Henry Morton Stanley
Henry Morton Stanley's life was a fascinating mix of heroic adventure, journalism and fantasy. He became famous by finding David Livingstone and writing about it in the New York Herald -- even though Livingstone was not lost.
Stanley was born in North Wales, an illegitimate child, and baptised as John Rowlands. Aged 17, he ran away to sea and in New Orleans gave himself a new name. During following years, he led a roving life in America, working mostly as a freelance journalist. He fought on both sides in the Civil War. In 1867 he became a special correspondent for the New York Herald. Eager for a scoop, the editor, James Gordon Bennett Jr, asked Stanley to go to Africa to interview Livingstone, who had not been heard from for two years. Early in 1871, Stanley set out from Zanzibar with an expedition of 200 men, aiming for the township of Ujiji on Lake Tanganyika where Livingstone was based during his search for the source of the Nile. After terrible hardships, Stanley reached Ujiji, where he met Livingstone in the main street, and, famously, raised his hat with the salutation "Dr Livingstone, I presume?" This greeting was almost certainly a later invention of Stanley's as were so many things.

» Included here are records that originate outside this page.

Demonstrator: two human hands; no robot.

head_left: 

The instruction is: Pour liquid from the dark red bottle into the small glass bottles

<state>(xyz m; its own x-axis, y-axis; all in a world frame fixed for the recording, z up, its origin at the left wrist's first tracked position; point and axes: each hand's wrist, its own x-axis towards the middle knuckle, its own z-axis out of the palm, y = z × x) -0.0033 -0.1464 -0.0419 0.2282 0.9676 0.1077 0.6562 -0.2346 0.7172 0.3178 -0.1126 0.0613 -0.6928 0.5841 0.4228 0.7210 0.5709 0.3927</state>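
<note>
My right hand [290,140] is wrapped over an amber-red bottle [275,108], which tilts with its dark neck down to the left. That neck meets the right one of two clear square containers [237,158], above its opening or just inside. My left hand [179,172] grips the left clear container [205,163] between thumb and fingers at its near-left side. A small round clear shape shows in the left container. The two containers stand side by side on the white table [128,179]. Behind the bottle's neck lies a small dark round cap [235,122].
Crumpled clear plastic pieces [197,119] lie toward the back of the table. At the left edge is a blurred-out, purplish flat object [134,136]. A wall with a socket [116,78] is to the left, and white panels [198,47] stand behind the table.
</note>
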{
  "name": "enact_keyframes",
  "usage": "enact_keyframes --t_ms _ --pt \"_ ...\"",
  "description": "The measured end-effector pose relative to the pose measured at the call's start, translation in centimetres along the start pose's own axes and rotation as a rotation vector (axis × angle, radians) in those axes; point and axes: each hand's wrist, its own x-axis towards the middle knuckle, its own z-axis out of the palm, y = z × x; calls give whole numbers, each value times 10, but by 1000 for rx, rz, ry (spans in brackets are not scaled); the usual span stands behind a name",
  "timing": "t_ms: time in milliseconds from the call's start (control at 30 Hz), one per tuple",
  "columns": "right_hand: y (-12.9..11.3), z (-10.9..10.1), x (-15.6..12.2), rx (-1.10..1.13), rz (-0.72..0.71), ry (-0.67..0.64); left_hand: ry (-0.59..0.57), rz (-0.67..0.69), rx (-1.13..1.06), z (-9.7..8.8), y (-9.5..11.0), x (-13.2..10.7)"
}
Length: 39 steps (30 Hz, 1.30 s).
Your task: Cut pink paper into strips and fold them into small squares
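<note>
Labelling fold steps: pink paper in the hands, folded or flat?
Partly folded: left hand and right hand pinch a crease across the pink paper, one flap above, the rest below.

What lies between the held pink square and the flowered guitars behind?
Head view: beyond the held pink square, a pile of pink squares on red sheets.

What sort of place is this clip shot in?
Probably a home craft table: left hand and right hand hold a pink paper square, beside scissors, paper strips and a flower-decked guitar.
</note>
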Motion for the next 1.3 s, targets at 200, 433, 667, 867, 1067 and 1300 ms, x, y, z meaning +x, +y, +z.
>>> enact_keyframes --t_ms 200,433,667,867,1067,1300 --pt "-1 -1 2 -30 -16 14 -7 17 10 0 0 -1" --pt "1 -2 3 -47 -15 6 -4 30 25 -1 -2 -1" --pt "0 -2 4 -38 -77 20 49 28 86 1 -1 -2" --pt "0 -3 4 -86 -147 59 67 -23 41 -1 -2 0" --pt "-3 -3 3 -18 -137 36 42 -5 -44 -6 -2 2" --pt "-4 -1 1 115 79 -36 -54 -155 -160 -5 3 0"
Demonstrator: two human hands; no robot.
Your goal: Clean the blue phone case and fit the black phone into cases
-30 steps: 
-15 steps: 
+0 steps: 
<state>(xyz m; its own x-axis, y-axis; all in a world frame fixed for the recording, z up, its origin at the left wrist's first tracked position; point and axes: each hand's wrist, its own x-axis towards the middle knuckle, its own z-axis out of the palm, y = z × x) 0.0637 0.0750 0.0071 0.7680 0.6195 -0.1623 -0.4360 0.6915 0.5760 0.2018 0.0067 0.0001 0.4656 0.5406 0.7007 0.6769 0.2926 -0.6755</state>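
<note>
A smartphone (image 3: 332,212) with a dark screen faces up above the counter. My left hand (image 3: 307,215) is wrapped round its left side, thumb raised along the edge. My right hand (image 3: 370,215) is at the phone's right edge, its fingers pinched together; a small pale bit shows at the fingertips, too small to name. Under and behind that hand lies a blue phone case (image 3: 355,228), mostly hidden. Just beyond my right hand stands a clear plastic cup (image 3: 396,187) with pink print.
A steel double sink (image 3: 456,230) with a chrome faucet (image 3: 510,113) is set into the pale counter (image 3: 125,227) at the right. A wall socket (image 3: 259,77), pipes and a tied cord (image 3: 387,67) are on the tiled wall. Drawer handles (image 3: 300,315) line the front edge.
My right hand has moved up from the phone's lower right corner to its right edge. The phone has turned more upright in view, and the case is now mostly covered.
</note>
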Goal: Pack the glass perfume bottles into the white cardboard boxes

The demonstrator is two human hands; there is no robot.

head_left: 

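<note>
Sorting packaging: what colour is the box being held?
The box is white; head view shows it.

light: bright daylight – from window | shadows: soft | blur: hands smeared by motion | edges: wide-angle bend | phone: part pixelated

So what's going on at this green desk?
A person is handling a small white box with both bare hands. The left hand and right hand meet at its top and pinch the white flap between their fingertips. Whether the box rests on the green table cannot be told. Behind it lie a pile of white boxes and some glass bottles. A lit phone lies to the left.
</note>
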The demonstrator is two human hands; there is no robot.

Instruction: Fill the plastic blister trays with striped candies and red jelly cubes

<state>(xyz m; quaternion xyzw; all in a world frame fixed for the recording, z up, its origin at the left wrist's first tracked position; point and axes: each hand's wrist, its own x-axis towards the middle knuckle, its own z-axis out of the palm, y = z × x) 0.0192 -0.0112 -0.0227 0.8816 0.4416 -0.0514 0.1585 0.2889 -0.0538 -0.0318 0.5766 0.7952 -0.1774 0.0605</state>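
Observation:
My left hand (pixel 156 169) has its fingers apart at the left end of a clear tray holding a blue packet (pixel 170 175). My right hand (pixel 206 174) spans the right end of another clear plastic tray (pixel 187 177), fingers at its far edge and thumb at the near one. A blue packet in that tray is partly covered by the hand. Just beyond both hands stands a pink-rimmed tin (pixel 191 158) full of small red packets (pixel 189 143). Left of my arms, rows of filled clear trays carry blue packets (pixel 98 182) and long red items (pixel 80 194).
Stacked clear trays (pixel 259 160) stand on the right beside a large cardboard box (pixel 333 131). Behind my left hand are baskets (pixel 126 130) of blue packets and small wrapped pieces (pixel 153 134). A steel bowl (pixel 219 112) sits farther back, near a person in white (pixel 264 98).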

The actual date of the meeting is uncertain but probably was 10 November 1871. The two men explored around Lake Tanganyika together and Stanley encouraged Livingstone to write his famous letter denouncing the slave trade. After four months they separated at Tabora and Stanley returned to Britain. His colourful newspaper accounts were widely ridiculed and the phrase "Dr Livingstone, I presume?" became a music-hall joke.
Stanley returned to central Africa in 1874-1877 to search for the source of the Nile, one of the most important geographical problems for Victorians. His achievements included circumnavigating Lake Victoria (Nyanza) and navigating the whole length of the Congo River. Less interested in missionary activity than Livingstone, he also created a direct link between exploration and colonization by signing trade treaties on behalf of Leopold II of Belgium with African chiefs that helped establish the Congo Free State and ultimately led to the rubber and ivory atrocities. Afterwards he organised an expedition to relieve Emin Pasha, the governor of equatorial Sudan.

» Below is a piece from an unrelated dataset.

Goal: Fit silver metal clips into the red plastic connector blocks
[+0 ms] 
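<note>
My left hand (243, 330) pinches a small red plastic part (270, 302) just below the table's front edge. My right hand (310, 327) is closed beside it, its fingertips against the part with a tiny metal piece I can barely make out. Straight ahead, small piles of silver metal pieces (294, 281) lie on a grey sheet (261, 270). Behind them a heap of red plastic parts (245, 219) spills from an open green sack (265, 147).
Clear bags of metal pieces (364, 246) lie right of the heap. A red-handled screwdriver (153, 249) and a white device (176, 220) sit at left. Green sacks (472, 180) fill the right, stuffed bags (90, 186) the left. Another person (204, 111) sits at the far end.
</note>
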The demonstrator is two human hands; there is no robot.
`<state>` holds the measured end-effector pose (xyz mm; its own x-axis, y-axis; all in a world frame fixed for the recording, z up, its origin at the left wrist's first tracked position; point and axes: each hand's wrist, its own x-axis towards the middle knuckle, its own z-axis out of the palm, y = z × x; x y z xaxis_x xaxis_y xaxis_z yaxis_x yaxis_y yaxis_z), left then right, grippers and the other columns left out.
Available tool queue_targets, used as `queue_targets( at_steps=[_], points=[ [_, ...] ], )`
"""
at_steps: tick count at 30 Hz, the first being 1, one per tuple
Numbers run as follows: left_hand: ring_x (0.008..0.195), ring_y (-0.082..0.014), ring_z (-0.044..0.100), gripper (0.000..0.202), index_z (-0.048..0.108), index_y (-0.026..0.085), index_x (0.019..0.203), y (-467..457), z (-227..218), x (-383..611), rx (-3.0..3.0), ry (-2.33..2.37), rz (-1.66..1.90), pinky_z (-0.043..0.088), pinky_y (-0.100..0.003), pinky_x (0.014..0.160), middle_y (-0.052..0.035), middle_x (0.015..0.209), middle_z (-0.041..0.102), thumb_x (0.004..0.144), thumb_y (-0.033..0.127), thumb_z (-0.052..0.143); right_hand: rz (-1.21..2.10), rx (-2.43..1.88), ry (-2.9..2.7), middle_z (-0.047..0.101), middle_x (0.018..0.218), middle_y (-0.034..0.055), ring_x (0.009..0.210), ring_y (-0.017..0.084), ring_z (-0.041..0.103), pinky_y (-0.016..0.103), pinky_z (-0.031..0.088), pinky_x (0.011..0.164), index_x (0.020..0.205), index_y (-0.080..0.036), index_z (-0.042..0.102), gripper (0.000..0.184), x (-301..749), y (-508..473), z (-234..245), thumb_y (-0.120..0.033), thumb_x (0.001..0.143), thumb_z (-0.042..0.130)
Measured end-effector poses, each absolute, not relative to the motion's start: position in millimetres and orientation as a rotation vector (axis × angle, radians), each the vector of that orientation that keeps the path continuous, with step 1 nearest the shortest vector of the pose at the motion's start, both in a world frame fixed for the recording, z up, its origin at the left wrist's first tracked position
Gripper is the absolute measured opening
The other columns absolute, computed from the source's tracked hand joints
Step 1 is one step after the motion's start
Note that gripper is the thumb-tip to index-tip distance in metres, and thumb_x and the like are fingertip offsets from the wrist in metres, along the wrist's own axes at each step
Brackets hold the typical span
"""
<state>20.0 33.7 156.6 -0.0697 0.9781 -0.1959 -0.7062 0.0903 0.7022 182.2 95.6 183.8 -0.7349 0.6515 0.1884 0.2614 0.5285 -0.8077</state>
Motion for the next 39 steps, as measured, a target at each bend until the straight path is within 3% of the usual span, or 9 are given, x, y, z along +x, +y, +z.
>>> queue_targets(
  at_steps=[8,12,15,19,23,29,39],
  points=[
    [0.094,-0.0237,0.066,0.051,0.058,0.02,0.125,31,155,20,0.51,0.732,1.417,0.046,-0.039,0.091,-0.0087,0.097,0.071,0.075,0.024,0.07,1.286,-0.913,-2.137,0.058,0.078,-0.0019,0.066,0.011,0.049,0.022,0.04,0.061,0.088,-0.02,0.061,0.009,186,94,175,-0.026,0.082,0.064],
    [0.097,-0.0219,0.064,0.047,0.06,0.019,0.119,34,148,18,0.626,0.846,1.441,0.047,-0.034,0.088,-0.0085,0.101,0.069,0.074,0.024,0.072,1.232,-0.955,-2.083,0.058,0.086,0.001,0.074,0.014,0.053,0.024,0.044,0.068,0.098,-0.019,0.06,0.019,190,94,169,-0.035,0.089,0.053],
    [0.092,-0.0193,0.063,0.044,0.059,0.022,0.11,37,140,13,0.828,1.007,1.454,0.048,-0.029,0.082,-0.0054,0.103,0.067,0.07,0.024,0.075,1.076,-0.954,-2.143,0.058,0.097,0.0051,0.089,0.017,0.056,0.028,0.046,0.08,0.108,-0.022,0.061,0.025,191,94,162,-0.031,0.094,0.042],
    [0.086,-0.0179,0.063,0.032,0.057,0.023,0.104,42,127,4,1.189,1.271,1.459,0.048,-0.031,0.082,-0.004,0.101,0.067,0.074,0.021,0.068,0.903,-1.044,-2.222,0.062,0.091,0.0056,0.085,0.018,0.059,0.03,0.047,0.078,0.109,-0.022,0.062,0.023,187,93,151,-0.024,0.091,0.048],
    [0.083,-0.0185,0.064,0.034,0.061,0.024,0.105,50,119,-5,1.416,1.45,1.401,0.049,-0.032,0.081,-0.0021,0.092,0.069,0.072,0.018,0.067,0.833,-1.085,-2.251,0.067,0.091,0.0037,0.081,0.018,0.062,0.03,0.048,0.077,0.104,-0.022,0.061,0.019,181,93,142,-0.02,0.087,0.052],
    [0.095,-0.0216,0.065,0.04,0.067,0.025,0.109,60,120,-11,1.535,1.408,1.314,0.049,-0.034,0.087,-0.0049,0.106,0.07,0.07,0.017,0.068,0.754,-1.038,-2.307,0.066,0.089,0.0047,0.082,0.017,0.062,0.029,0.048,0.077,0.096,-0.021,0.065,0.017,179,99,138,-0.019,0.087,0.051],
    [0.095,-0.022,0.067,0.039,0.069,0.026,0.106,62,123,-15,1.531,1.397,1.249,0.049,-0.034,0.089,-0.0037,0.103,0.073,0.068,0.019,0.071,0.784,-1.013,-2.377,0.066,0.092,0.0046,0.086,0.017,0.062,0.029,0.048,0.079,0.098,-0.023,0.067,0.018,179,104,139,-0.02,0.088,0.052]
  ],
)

In later years Stanley made highly successful lecture tours in the United States. The writer Mark Twain even compared him with Christopher Columbus. He published a diary of How I Found Livingstone in 1872 and several books about his travels. He died in London on May 10, 1904. His wish to be buried in Westminster Abbey, alongside Livingstone, his hero, was refused. At the end of his life Stanley became friends with the medical philanthropist, Sir Henry Wellcome, who made a substantial collection of archival and manuscript material relating to Stanley's colourful career.
Stanley has had something of a poor reputation, his name being associated with the atrocities in the Congo. He has been branded as racist and an agent of a vicious colonialism. Recently, Tim Jeal, one of many, many authors to access the Stanley papers in the Musée Royal de l'Afrique Centrale in Brussels, has made a strong claim that these charges are unfair and were largely concocted by a conservative British establishment that shunned a swaggering, illegitimate Welshman with, admittedly, an enormous capacity to continually reinvent his life and his past.
- Tim Butcher, Blood river. A journey to Africa's broken heart (London: Vintage Books, 2007).
- Tim Jeal, Stanley. The impossible life of Africa's greatest explorer (London: Faber and Faber, 2007).
- Clare Pettitt, Dr Livingstone I presume? Missionaries, journalists and empire (London: Profile Books, 2007).
- Henry Morton Stanley, How I found Livingstone: travels, adventures, and discoveries in Central Africa, including four months' residence with Dr. Livingstone (London: S. Low, Marston, Low, and Searle, 1872).